ROOM 232: HOTELS & ESCAPISM
I found myself falling on the second floor of a hotel. It was past nightfall and I was thinking about her. It was only her. I saw her lying on the bed beside me, her chest rising and falling with the tides that turned in my stomach as I wondered how I could make the next move. I remember feeling the air leave my lungs in phases as she moved herself to lay her head on my chest. Her hand grazed my waist, lifting the hem of my sweater to feel the goosebumps that layered my ribcage like armor. I saw her near the door frame as she stared into the mirror on the wall, tousling her hair so she could look presentable on the next train ride out of here. Her right pant leg was pulled up slightly compared to her left but she was too focused on the collar of her jacket and the headscarf she was tying in hair. I saw her in the blackness of the TV screen as I tried not to stare when she was bent over untying her shoes. She’d turn around and seat herself on the foot of my bed and pull her feet up to lay across it, sinking into sheets. I approached her with caution, almost asking for permission as I sat myself near her. I was afraid if I reached out, that she’d sink her fangs into the flesh of my hand, though she’d rather die than do me harm. I came home to her, home to texts that she just got back from work and she missed me or to pictures of things she thought reminded her of me. I’d stare at the popcorn ceiling until I grew tired and blamed my lack of reply on the day. The mini fridge in the corner would hum me to sleep. She was the last thing I’d see at night and the first thing to grace my mind in the morning when birds would sing on powerlines.
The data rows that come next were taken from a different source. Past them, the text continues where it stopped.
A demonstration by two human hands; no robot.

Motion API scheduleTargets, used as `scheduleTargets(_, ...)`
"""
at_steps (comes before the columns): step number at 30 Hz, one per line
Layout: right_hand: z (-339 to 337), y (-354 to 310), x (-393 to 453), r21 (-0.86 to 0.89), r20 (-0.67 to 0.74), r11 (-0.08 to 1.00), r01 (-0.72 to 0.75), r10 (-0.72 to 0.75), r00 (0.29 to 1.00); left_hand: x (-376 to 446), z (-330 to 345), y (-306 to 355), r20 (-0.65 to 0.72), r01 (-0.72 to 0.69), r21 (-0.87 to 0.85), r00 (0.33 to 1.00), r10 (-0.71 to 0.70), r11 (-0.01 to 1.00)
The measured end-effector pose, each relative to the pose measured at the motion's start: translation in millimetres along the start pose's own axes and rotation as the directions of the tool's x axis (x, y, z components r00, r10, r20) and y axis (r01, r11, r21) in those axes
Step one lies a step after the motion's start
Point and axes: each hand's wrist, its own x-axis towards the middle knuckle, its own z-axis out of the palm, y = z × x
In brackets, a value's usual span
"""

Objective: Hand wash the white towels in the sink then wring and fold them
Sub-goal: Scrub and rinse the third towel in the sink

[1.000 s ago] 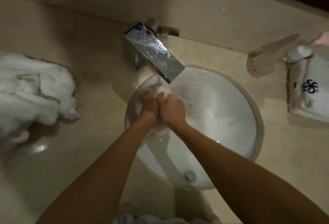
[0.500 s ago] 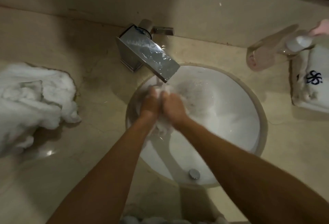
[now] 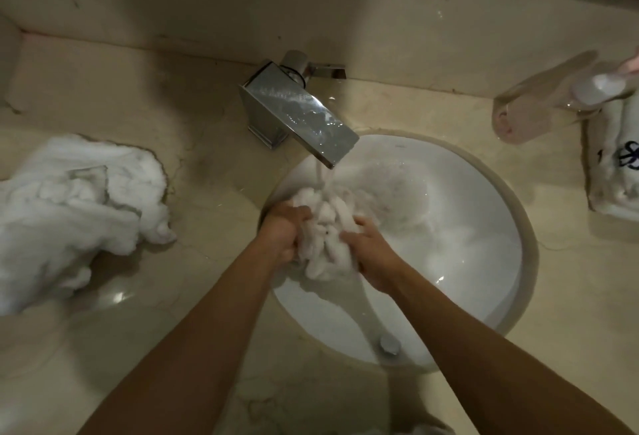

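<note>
White terry cloth, soaked and bunched into a lump, is the small white towel (image 3: 323,230) being worked under the thin stream of water that falls from the flat square chrome tap (image 3: 301,116). It sits at the left side of the round white ceramic sink (image 3: 484,227), just below the spout. The left hand (image 3: 283,227) curls round the bundle's left flank and the right hand (image 3: 366,244) wraps its right flank, both gripping it, fingers sunk into the folds. Foam or cloudy water lies in the basin behind the cloth, and the metal drain plug (image 3: 389,344) stands near the sink's front edge.

On the beige marble table (image 3: 173,331), towards its left edge, a crumpled heap of white towels (image 3: 76,213) lies unfolded; I cannot tell whether it is wet or dry. At the right edge rests a folded white towel with a dark blue emblem (image 3: 619,168), with a clear plastic bottle with a pink cap (image 3: 553,96) lying just beside it at the back.

By my reckoning the job is in its washing or rinsing stage for this one piece. No wringing twist is visible, and nothing in the hands is folded. The heap on the left looks likely to need its turn, so most of the work, wringing and folding included, seems left to do.
</note>
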Motion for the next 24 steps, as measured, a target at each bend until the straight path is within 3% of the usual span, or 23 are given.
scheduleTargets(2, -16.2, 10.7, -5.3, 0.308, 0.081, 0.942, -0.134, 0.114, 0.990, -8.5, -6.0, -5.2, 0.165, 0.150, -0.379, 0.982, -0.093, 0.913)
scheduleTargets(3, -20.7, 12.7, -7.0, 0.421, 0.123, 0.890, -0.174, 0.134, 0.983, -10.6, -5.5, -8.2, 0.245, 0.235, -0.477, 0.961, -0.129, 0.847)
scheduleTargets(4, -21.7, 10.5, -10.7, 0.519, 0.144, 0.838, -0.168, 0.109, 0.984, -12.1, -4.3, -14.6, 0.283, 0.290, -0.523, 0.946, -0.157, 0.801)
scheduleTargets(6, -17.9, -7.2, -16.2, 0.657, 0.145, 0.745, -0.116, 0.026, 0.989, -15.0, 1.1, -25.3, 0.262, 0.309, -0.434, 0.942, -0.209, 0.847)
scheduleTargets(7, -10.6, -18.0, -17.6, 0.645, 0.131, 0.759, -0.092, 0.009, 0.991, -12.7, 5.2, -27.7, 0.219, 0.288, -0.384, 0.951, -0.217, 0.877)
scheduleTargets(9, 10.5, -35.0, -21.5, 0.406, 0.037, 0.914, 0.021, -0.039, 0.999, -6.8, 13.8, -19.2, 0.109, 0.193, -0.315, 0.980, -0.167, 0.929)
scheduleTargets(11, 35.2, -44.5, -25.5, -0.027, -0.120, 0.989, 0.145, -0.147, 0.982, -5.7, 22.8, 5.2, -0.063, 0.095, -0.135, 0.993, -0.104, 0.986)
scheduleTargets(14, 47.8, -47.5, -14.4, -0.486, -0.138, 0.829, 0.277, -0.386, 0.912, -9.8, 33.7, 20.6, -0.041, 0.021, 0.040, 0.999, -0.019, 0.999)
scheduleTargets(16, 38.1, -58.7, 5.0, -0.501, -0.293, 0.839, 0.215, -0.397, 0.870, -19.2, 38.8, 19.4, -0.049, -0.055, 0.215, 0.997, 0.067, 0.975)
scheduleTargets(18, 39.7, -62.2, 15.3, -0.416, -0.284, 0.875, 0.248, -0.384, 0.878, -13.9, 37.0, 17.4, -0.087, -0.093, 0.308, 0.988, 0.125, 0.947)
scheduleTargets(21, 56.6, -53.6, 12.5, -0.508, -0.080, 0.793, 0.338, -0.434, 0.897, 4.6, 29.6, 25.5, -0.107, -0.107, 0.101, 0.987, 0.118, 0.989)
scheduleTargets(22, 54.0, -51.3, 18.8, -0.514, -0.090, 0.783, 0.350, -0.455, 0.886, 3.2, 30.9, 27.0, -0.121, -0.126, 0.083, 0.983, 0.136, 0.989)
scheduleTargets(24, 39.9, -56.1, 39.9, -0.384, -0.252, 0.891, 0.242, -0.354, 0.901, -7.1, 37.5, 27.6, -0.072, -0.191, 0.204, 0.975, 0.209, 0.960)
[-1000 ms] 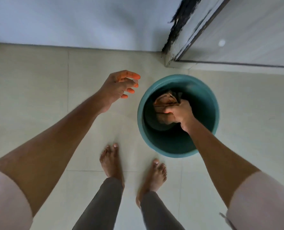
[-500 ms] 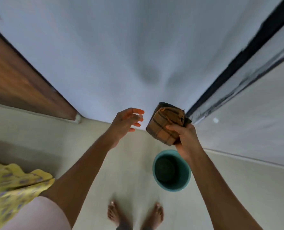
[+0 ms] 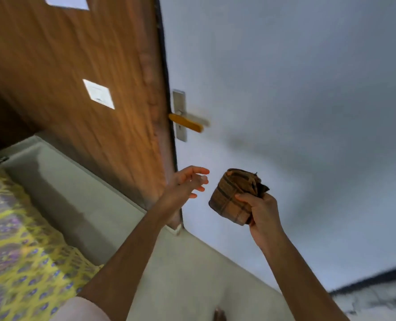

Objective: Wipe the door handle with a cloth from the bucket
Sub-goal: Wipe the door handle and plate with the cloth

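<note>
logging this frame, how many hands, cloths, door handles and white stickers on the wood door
hands: 2, left and right
cloths: 1
door handles: 1
white stickers: 2, upper and lower
total: 6

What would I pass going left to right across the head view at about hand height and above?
Yellow patterned fabric → wooden door → door handle → left hand, open and empty → folded brown checked cloth → right hand gripping the cloth.
</note>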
“...she’d rather die than do me harm.”
Every week, she would come to see me and we would walk to the hotel with her one hand in mine and the other clutching my throat. We’d enter the rotating doors and make a beeline towards the elevators, hoping and praying that nobody would see us. The lobby stared at our backs as her fingers traced my spine, tapping against each notch on my vertebrae. We’d enter the cart and clutch at our wrists as steel doors closed and gravity became our chariot. Seconds would turn to hours as we met my floor and mere footsteps expanded into miles, as the end of the hallway stretched in an endless fashion. The clicking of her heels made a rhythm in my head and once we met my door, I felt like I could sing along with no sense of pitch. No need for a refrain. With a pang in my chest and the unlocking of my door, we’d enter my area of temperance. But as the door closed and she turned to face me, she’d pull me in and croon words into my neck, her lips spelling out nobody is watching and this time is ours to keep.